- [Assignment]: Look through the data below, tally the lines where "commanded" occurs, and write the total alone.

- [Dataset excerpt]:
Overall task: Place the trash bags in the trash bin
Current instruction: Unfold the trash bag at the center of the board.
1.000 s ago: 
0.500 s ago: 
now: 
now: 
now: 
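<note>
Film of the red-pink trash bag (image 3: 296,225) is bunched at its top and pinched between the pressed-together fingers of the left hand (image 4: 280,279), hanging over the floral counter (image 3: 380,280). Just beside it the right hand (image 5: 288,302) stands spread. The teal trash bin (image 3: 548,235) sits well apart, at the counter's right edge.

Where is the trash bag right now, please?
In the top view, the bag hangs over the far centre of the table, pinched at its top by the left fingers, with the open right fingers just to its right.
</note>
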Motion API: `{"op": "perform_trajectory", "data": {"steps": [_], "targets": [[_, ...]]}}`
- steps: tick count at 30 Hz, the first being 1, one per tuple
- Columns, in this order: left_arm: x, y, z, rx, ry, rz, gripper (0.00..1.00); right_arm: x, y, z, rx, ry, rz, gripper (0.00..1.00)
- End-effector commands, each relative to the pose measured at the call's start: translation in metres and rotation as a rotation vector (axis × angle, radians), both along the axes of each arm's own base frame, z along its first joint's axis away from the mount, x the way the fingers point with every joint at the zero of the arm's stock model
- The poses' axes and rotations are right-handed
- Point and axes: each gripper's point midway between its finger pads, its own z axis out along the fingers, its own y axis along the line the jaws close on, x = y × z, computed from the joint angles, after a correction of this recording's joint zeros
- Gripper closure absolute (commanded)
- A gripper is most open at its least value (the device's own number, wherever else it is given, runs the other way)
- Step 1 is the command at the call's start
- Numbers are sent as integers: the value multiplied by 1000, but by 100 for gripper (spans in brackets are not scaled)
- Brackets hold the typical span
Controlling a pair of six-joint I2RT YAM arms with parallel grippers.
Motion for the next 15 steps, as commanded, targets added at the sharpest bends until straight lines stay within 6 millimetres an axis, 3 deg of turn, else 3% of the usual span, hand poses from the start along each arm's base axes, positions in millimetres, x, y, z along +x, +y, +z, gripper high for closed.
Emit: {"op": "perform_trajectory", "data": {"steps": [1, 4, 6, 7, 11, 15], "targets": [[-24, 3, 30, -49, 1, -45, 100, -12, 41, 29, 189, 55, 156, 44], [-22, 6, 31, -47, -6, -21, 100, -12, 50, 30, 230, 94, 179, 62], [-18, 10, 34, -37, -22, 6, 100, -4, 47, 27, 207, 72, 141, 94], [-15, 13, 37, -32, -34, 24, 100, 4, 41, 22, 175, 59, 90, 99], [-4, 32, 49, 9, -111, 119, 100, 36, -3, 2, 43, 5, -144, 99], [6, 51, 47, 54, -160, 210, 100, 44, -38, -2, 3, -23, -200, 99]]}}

- [Exercise result]: 2